Schuster H, Stiefenhofer B, Wolfram G, Keller C, Humphries S, Huber A, Zöllner N
Medizinische Poliklinik Universität, München, Federal Republic of Germany.
Hum Genet. 1989 Apr;82(1):69-72. doi: 10.1007/BF00288276.
To examine the potential usefulness of restriction fragment length polymorphisms (RFLPs) for diagnosis of familial hypercholesterolemia (FH), we determined the genotype of FH patients and their relatives for the Apa1I, NcoI, PvuII and StuI RFLP of the LDL-receptor gene in a sample of German patients attending the Lipid Clinic in Munich. There was no significant difference in the relative allele frequency between the group of FH patients and controls for any of the four polymorphisms. Using linkage analysis, we could determine the four-RFLP haplotypes of 39 defective and 90 normal LDL-receptor genes in 38 FH families. In our sample, defective LDL-receptor genes occur on 6 different chromosomes determined by the four RFLPs. This suggests that at least 6 different genetic defects may cause FH in this sample. RFLPs of the LDL-receptor gene cannot be used to detect FH in individuals; however, appropriate diagnosis can be carried out in more than 90% of families using linkage analysis and these RFLPs.

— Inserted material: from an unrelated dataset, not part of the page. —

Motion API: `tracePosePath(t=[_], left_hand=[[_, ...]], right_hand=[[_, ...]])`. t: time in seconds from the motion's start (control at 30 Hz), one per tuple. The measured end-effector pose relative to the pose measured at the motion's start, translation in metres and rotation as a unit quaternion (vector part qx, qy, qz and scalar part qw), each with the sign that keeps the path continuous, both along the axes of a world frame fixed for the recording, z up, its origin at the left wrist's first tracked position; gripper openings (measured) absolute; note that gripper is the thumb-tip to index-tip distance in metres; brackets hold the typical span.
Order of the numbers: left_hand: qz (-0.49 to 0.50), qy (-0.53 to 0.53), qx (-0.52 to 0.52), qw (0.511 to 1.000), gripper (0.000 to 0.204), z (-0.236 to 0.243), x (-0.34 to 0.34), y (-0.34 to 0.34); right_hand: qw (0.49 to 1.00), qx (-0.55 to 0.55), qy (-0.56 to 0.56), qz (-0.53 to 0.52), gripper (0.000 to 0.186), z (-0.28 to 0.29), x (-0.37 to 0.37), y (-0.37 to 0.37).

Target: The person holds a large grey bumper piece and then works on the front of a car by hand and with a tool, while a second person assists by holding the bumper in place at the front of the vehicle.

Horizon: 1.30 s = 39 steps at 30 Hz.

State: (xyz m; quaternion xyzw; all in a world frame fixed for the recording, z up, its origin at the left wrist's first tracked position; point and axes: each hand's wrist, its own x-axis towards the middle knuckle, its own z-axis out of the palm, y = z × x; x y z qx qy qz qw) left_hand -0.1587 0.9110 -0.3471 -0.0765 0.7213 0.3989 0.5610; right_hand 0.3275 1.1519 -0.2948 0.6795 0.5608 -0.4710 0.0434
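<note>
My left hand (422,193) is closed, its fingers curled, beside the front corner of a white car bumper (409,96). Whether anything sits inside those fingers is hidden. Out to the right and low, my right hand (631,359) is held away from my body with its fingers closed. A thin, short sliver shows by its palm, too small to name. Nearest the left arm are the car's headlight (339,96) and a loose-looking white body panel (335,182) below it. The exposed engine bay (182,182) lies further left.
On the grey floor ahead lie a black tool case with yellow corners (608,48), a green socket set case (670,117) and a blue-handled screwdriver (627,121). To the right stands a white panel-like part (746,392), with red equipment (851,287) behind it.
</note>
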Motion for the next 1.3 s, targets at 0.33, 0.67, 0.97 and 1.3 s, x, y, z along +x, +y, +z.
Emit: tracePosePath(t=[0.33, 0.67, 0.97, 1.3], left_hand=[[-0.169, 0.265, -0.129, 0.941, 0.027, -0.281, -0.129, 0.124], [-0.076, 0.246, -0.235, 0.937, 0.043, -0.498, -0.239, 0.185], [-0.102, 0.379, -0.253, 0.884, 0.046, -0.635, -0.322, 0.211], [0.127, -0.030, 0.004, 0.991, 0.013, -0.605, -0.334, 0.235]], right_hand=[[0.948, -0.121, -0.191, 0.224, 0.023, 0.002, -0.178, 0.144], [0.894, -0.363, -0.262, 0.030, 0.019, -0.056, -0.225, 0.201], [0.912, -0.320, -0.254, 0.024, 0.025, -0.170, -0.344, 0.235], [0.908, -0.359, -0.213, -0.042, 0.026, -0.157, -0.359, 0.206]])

为了研究限制性片段长度多态性(RFLP)在家族性高胆固醇血症(FH)诊断中的潜在用途,我们在慕尼黑脂质诊所就诊的德国患者样本中,确定了FH患者及其亲属低密度脂蛋白受体基因的Apa1I、NcoI、PvuII和StuI RFLP的基因型。在这四种多态性中,FH患者组和对照组之间的相对等位基因频率没有显著差异。通过连锁分析,我们能够确定38个FH家族中39个缺陷型和90个正常低密度脂蛋白受体基因的四RFLP单倍型。在我们的样本中,由这四种RFLP确定的缺陷型低密度脂蛋白受体基因出现在6条不同的染色体上。这表明在这个样本中至少有6种不同的基因缺陷可能导致FH。低密度脂蛋白受体基因的RFLP不能用于检测个体中的FH;然而,使用连锁分析和这些RFLP可以在90%以上的家族中进行准确诊断。